> [Task instructions]: This task calls for copying each line below that contains "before".

> [Material for this exercise]:
________________________________________
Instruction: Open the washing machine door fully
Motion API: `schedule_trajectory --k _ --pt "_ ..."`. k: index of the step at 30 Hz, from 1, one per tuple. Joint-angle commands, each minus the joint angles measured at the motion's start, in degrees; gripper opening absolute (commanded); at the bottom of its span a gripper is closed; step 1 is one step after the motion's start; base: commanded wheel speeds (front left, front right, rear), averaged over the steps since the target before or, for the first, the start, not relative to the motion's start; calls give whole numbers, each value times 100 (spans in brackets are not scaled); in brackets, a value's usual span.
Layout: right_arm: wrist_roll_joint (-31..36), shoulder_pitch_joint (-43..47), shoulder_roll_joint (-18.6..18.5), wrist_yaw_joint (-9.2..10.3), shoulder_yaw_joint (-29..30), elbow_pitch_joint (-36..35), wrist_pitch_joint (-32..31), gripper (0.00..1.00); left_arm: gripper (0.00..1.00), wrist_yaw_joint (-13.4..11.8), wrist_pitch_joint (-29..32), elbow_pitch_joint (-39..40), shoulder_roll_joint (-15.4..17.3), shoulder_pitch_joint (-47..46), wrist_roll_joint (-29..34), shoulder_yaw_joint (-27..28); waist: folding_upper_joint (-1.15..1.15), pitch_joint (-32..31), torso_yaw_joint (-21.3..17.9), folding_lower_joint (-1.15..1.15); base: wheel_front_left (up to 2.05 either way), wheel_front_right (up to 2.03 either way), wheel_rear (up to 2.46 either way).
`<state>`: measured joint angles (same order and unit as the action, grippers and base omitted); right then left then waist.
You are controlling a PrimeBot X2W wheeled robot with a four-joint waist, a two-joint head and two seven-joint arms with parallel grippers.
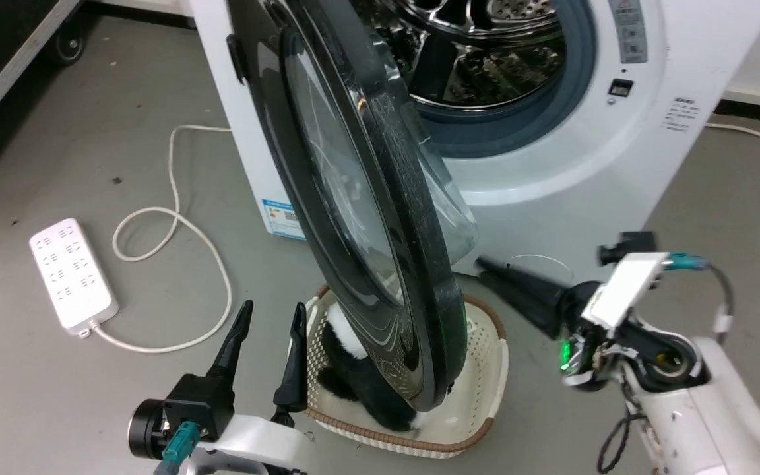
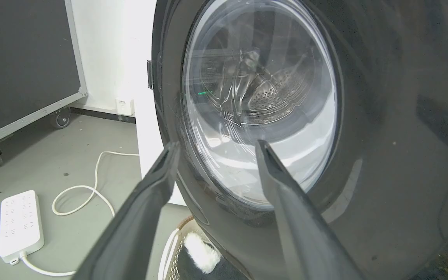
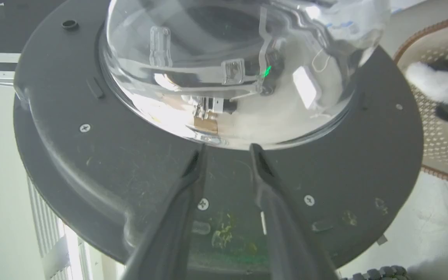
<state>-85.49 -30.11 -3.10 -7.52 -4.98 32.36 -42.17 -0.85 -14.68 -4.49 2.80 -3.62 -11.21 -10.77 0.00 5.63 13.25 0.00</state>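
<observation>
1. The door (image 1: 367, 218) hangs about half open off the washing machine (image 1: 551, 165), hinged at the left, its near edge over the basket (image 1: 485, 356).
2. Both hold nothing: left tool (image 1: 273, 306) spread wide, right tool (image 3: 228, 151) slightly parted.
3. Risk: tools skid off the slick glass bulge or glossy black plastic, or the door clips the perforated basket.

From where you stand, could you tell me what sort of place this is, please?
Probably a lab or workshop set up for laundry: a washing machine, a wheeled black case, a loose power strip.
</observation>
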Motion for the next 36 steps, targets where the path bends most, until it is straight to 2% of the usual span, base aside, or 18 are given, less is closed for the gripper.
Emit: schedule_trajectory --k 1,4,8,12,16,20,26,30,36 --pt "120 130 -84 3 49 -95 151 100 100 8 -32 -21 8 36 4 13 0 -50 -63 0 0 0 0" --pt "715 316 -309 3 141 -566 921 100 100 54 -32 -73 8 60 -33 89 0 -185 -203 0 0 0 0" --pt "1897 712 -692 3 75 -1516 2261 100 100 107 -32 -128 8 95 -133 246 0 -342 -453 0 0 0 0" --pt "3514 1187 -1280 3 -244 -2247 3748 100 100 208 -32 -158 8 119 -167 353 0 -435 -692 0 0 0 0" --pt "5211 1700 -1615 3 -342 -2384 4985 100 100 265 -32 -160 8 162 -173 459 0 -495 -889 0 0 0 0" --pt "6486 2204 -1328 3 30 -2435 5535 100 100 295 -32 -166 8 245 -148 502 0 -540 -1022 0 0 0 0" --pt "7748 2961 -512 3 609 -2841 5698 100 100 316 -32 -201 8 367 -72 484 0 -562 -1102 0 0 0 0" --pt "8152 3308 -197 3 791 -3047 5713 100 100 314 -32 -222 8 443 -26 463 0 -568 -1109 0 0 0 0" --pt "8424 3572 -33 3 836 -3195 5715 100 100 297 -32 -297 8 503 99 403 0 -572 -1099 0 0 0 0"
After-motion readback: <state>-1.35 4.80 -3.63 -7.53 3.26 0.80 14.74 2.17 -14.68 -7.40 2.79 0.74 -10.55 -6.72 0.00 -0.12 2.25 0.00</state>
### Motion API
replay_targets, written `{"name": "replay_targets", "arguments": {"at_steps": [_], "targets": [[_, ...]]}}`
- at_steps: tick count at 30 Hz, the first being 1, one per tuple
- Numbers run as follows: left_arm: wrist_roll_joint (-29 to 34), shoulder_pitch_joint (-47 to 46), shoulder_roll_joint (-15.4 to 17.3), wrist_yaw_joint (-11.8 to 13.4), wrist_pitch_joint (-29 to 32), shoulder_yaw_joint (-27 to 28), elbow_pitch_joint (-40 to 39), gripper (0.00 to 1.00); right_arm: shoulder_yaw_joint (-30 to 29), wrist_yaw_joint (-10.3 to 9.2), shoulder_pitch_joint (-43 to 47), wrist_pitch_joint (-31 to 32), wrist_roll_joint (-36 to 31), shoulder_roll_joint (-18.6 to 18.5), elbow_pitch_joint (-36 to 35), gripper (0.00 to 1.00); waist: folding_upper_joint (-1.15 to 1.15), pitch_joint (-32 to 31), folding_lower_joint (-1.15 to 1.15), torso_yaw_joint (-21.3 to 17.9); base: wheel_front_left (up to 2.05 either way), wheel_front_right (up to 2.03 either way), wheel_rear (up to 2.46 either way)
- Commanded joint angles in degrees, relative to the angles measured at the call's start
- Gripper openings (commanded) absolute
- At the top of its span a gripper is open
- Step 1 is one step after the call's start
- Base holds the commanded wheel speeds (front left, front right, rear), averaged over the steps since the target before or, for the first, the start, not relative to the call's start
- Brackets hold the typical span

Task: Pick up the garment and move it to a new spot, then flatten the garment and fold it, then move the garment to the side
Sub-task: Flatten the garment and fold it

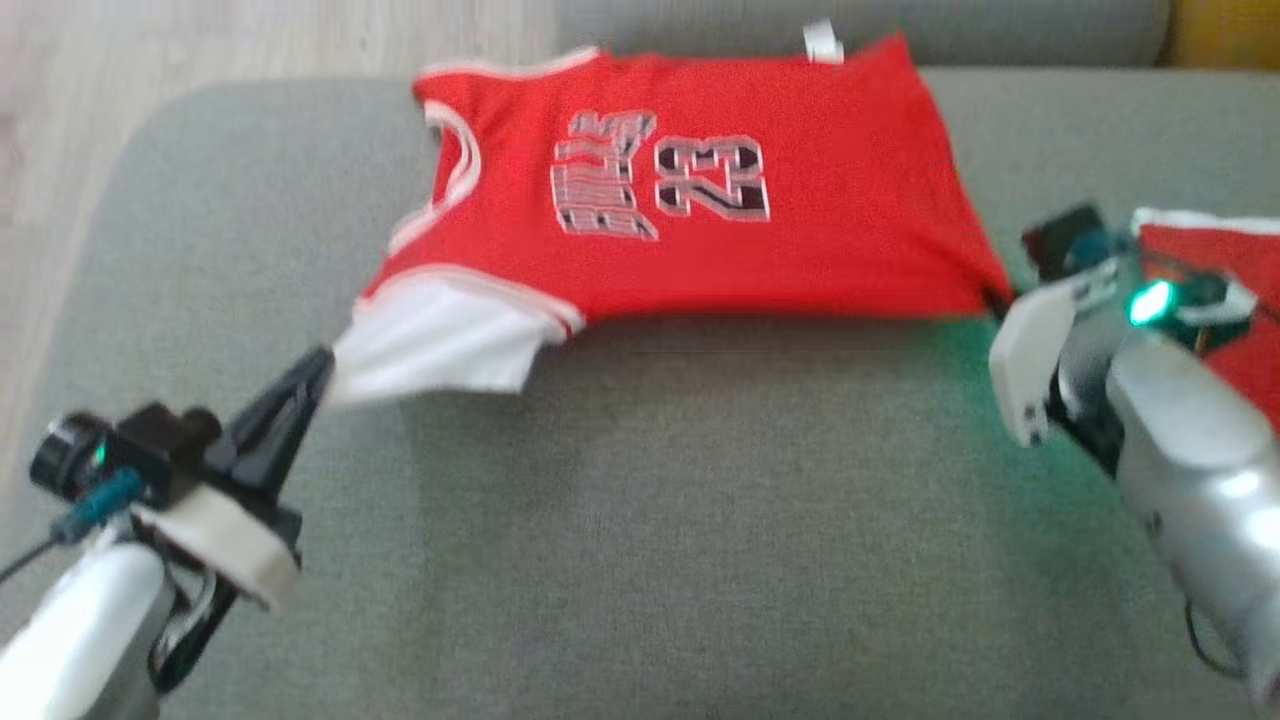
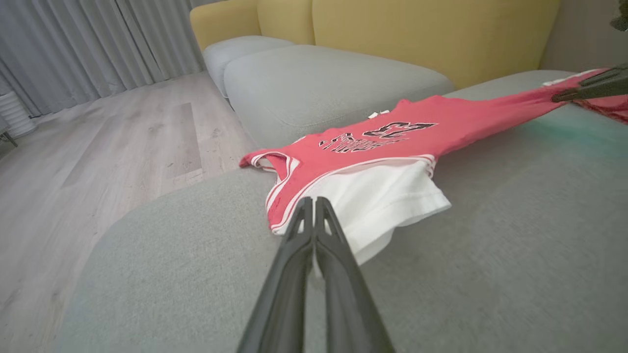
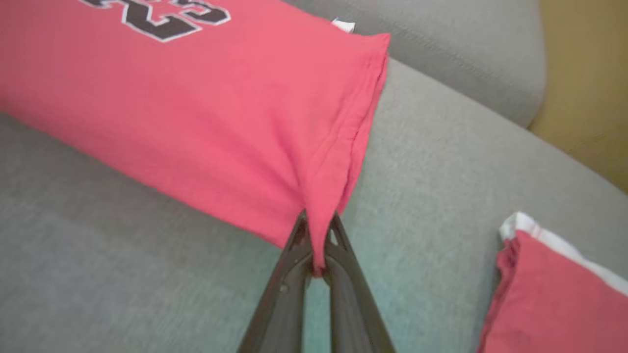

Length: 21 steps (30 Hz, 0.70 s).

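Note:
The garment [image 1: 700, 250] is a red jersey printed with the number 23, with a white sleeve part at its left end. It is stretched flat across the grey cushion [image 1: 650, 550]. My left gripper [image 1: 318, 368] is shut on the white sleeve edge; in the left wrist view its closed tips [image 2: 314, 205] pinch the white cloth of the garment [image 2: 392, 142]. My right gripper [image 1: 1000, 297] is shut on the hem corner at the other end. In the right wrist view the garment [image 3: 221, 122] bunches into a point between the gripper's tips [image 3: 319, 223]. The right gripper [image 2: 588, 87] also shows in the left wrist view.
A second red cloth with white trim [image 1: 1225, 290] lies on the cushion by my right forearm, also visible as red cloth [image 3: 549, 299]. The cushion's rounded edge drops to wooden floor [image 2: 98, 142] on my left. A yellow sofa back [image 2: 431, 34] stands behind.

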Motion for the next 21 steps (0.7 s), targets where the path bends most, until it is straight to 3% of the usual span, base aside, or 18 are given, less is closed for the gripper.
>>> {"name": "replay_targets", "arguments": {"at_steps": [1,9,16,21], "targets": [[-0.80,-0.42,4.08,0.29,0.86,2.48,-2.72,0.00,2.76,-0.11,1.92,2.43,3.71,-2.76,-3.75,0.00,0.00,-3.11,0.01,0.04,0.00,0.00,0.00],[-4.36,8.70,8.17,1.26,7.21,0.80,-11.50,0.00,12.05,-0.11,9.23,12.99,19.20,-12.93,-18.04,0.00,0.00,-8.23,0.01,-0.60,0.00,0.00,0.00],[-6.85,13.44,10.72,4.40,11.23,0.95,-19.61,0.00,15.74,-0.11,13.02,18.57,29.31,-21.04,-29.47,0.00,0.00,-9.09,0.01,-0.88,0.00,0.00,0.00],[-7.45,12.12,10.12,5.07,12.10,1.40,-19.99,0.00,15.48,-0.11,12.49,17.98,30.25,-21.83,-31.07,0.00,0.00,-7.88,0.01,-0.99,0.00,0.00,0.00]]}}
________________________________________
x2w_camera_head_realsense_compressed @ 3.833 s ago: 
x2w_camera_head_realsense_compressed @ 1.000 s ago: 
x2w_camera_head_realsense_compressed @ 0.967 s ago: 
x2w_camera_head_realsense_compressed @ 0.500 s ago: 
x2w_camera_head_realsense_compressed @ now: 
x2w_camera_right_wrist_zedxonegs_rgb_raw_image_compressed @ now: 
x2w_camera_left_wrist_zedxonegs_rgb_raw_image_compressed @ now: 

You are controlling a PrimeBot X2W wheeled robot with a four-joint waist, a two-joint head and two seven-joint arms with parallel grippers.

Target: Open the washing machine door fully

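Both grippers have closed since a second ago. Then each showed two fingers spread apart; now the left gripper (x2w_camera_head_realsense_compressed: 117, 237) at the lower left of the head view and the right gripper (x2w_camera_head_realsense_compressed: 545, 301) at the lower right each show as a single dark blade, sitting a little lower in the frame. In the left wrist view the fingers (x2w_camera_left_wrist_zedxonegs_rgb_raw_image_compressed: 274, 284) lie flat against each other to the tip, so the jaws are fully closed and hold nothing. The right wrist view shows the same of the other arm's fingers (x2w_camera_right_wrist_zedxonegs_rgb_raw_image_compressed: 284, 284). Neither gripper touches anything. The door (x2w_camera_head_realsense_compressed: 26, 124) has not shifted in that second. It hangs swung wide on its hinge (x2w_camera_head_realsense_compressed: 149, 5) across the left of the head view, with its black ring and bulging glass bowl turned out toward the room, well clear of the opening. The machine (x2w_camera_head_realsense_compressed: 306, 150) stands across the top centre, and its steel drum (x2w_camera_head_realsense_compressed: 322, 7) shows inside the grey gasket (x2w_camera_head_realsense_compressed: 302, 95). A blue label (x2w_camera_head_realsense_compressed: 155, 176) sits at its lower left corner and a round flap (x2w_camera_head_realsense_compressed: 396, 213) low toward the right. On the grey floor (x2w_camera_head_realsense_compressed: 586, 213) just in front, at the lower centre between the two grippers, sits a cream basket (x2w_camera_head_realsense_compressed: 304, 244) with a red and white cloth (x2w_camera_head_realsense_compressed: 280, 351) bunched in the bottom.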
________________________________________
> [Written answer]:
Motion API: `schedule_trajectory --k _ --pt "_ ..."`. k: index of the step at 30 Hz, from 1, one per tuple. Joint-angle commands, each minus the joint angles measured at the motion's start, in degrees; gripper opening absolute (commanded); at the bottom of its span a gripper is closed; step 1 is one step after the motion's start; base: commanded wheel speeds (front left, front right, rear), averaged over the steps since the target before or, for the first, the start, not relative to the motion's start; calls give whole numbers, each value times 100 (spans in brackets are not scaled); in brackets, a value's usual span.
- Base holds the commanded wheel speeds (front left, front right, rear), averaged over the steps since the target before or, for the first, the start, not relative to the call's start

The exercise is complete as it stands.